I think crowdfunding has its limits based on the circle of people you know. For us, it was really friends and family, although we did manage to attract a couple of complete strangers. Those are people I wouldn’t want to keep coming back too. None of them are billionaires either, so they wouldn’t be able to support even slightly bigger budgets nor would I want them too. I think you can get outside that immediate circle if you have cast who have a lot of followers, you yourself are a name such as Zach Braff or have a big online presence like Rooster Teeth. Then you’re going to get fans to contribute and they don’t have to give much for it to add up quickly. Although I will say, the field is now very crowded as everyone is trying to draw from the same well and I think people are getting fatigued (certainly in my circles as a new campaign pops up weekly).
The other thing I found was that although it gets promoted as a space where you can promote your vision, it very quickly became about how do I gain attention. Be it shaving stuff, getting pierced or tattooed, running naked somewhere. etc. For certain films, these stunts make sense, but for others trying to just talk about what you want to create suddenly is deemed boring or not catchy enough and you can get lost. It becomes an online popularity contest and you end up reliving high school! It’s a long way of saying, I won’t rely on it to finance everything and anything.
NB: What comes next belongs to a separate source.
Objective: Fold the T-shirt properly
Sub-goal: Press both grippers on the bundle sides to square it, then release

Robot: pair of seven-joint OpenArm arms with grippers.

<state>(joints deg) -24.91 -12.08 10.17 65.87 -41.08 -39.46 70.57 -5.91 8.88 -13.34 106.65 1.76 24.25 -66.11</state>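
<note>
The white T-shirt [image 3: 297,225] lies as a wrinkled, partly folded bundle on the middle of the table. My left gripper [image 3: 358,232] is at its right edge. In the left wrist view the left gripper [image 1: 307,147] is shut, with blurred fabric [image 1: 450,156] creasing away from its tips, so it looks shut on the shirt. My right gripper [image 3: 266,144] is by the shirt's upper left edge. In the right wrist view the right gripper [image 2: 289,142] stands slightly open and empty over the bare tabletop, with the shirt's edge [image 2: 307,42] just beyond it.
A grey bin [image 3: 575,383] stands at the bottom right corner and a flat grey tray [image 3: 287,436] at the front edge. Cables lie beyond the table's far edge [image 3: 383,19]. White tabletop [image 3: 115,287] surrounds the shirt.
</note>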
6. As I said before, this film was a long-time in the making. Is there anything you reflect back on as a positive experience that you would want to repeat in future productions, or perhaps a negative experience that has served as a learning opportunity?
You learn from every script and every film. I didn’t go to film school so every film I make is another semester. Overall it was a very positive experience making the film, although I would love an extra day or two on the next film to get a bit more coverage, a few more inserts and not have to tell the actors it’s only 7 pages today. I learned so much as a writer and a director. I also learned much as a producer taking the film out to places like AFM. You really get a sense of the market and where audiences are and what they will respond to. I’m someone who wants to get as many people to see my work as possible so those things matter and need to be considered when I want to move forward on a film that will take up two years of my life. It isn’t the be all and end all, but the reality is there are 5000 movies made every year and if you want yours to get even a momentary bit of attention, it’s good to be aware of what you’re going up against. It’s great to see your film on the big screen, but it is dampened if there are only two others with you. Yes, outstanding films rise to the top, but so do horrible ones and there are reasons for that like cast, subject or the fact that dogs are selling well this year. You can always learn from that, although I heard dogs are on their way out.